This feature is in public beta and is not recommended for production usage. Join the beta waitlist and review the preview terms for more details.

Pinecone Assistant is a service that allows you to upload documents, ask questions, and receive responses that reference your documents. This is known as retrieval-augmented generation (RAG). You can access assistant using the Pinecone console, a Python plugin, or the Assistant API. The JavaScript and Java clients do not support this beta release.

How it works

When you upload a document, your assistant processes the contents by chunking and embedding the text. Then, the assistant stores the embeddings in a vector database. When you chat with your assistant, it queries a large language model (LLM) with your prompt and any relevant information from your data sources. With this context, the LLM can provide responses grounded in your documents.

Assistant manages embedding generation and storage and prompting the LLM: you do not directly access these parts of the system. You upload the files and chat with the model, and Assistant manages all other components.

Client support

You can use the Assistant API directly or via the Pinecone Python client.
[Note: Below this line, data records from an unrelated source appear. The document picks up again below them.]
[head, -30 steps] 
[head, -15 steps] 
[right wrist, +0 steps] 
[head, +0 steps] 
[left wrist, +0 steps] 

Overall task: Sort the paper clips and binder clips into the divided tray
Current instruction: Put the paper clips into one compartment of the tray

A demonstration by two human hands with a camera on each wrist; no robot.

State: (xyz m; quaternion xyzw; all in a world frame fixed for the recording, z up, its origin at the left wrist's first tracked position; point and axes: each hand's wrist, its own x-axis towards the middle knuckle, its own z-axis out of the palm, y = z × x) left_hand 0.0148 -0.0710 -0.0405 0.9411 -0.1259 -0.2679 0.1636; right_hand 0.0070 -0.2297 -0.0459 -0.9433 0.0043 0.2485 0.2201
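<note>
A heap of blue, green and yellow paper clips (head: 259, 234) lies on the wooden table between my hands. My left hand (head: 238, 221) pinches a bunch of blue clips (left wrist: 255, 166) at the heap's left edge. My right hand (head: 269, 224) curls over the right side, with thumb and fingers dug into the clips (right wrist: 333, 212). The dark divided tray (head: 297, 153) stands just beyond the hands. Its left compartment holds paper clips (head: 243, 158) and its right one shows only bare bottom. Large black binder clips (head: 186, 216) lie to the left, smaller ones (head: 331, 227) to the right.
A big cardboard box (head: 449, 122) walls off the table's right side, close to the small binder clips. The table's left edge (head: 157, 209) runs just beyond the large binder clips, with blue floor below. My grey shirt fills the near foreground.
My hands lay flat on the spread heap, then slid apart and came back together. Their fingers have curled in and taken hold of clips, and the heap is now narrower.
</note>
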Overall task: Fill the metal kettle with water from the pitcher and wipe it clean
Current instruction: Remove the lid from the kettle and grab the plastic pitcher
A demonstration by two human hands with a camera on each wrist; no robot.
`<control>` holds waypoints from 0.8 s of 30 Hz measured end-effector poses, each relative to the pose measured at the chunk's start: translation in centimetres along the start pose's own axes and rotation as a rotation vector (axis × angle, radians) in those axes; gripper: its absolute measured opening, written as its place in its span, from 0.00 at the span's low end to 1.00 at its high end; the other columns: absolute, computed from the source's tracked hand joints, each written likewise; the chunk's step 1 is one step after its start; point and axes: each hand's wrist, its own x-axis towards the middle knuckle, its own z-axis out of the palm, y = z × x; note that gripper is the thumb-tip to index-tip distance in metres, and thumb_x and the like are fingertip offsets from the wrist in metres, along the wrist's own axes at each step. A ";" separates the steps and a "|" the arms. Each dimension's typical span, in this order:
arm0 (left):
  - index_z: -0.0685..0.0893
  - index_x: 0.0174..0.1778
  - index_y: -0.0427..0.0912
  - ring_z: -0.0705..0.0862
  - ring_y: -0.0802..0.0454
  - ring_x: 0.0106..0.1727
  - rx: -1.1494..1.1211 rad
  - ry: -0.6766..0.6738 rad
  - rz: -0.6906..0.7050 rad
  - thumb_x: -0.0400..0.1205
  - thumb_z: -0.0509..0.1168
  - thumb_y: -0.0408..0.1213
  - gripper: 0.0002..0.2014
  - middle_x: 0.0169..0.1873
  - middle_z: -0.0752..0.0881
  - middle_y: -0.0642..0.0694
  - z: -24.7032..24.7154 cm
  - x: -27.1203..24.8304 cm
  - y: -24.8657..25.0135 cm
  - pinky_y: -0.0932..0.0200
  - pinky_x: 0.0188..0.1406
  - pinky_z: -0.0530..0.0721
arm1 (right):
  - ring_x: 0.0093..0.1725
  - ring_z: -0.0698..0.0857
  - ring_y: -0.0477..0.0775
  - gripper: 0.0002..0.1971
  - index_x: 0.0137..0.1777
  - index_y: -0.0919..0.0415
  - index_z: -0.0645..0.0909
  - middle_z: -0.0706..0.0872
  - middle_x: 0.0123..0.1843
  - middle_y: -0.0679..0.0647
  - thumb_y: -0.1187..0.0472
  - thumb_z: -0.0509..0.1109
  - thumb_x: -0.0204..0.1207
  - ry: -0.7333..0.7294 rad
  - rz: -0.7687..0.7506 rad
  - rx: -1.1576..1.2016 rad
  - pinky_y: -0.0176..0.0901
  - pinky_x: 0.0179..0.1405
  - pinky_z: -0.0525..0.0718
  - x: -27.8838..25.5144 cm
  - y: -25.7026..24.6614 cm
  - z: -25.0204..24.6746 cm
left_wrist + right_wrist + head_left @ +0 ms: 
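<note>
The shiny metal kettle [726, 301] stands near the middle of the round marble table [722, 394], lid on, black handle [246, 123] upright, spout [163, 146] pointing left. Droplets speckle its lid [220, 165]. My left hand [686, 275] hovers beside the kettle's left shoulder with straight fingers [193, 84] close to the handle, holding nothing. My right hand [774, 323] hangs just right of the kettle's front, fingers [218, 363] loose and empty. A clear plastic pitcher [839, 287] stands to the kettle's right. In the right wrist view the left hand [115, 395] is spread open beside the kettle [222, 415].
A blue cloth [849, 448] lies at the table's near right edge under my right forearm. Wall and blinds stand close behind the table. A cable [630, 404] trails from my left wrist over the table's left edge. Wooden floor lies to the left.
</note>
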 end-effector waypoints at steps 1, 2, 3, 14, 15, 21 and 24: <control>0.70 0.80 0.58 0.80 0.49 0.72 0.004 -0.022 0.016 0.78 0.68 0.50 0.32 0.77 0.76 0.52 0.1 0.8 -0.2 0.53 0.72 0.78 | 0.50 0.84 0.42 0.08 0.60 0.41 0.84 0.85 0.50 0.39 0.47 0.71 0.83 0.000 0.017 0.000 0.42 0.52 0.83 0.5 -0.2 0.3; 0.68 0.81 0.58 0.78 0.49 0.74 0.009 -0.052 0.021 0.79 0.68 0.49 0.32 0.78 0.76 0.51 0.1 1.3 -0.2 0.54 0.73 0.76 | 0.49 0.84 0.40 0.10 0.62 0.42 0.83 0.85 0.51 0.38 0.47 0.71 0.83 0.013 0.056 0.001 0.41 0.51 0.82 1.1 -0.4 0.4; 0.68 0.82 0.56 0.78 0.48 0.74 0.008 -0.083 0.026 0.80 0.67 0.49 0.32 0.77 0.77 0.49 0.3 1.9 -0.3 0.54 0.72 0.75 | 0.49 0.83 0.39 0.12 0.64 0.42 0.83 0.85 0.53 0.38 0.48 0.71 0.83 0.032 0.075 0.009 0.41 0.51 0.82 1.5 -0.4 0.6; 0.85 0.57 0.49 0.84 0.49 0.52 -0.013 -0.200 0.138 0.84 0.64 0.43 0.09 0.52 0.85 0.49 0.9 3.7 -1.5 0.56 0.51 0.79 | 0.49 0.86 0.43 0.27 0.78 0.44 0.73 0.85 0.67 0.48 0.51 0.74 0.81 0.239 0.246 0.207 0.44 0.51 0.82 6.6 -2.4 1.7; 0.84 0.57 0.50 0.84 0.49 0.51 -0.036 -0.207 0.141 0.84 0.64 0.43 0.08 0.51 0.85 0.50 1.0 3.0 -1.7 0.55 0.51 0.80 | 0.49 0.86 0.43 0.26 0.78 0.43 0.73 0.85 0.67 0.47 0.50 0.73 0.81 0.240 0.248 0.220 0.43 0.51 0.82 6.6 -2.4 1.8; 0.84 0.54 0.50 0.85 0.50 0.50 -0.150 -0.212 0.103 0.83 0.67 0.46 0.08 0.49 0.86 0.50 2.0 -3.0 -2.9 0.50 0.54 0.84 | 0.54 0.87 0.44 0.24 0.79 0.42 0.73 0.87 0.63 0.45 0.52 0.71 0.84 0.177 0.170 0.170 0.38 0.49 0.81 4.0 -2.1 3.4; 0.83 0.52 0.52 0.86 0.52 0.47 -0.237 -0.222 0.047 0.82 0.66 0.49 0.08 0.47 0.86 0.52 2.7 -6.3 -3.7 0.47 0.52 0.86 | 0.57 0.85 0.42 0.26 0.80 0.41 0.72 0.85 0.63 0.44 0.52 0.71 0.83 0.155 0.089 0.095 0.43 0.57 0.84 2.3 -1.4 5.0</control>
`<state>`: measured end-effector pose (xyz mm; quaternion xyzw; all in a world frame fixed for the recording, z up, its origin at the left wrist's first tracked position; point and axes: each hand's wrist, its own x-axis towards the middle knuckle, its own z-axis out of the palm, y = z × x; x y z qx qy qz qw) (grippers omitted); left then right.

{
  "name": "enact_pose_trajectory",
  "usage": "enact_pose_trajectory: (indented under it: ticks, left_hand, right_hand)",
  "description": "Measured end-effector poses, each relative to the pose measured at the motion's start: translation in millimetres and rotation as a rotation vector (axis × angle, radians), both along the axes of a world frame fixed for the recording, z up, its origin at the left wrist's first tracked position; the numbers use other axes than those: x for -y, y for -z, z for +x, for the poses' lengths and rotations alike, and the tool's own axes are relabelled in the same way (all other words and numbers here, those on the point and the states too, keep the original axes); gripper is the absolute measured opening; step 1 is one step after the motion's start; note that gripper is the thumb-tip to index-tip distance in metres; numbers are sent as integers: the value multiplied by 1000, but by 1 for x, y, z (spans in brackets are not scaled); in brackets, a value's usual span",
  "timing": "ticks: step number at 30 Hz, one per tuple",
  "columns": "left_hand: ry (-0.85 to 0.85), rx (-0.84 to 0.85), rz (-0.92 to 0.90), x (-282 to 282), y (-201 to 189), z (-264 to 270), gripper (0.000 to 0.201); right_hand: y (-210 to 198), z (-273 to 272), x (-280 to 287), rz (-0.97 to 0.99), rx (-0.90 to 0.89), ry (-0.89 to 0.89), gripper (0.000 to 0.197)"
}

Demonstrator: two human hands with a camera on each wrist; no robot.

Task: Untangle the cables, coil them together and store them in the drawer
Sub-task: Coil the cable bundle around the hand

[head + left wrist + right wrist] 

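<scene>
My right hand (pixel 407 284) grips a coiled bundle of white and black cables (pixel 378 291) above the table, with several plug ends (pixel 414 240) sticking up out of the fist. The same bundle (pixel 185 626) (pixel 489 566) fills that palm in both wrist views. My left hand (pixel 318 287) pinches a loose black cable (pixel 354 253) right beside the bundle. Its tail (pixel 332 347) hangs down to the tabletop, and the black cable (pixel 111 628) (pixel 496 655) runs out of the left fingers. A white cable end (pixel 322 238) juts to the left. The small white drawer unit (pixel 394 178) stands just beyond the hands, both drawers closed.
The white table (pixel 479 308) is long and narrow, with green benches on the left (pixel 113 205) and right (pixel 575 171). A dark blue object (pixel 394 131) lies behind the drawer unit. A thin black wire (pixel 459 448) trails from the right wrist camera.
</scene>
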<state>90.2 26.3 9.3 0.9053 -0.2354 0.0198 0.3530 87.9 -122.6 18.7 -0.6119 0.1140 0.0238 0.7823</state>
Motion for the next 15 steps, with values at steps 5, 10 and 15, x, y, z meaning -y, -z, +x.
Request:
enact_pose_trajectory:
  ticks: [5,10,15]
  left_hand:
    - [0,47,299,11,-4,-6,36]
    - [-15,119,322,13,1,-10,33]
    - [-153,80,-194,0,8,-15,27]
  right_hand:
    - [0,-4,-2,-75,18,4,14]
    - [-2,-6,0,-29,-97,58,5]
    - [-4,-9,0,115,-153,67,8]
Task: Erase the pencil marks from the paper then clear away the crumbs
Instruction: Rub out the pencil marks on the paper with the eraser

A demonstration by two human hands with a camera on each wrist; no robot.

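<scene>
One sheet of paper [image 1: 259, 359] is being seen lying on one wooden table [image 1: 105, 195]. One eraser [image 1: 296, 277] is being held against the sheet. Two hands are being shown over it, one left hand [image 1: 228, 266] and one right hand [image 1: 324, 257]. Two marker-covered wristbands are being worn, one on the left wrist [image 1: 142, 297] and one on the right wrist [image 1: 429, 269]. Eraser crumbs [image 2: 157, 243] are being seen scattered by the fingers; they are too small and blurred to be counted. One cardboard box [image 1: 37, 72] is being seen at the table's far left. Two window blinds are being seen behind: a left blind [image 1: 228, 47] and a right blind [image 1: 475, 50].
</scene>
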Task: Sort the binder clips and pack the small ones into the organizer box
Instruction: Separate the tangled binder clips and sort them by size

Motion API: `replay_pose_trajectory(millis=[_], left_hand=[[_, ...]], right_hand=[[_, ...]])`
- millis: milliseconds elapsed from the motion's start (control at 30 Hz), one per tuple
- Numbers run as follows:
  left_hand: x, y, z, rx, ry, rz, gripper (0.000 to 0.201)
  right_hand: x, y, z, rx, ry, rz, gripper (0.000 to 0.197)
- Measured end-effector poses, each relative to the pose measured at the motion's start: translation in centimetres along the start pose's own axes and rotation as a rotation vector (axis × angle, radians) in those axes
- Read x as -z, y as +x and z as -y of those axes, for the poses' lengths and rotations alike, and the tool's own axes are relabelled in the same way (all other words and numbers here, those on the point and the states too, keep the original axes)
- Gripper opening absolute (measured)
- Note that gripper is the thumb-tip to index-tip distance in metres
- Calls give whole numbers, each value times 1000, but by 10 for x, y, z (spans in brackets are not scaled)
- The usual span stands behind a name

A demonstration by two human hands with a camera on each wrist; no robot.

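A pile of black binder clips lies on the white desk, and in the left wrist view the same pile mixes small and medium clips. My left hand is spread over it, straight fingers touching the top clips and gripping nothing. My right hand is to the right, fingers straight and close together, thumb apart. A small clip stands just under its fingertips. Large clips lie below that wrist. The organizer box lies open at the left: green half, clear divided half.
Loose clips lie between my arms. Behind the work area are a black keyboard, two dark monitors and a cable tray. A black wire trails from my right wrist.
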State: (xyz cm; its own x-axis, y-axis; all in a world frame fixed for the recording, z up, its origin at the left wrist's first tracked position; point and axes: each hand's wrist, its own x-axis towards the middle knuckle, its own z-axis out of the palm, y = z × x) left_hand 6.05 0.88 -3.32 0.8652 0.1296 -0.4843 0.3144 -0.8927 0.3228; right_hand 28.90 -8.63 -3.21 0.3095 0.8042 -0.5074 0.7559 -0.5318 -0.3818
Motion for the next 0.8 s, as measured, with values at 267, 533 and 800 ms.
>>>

To use the Assistant API with the Python client, upgrade the client and install the pinecone-plugin-assistant package as follows:

pip install --upgrade pinecone-client pinecone-plugin-assistant


During the Beta Release period, Pinecone Assistant has the following per project limitations:

  • Supported file types: .txt and .pdf
  • Max file storage: 1GB
  • Max files uploaded: 1000
  • Max number of queries: 200
  • Max input tokens per query: 64,000

If you reach any of these limits, you can request additional free quota. Full pricing details are coming soon.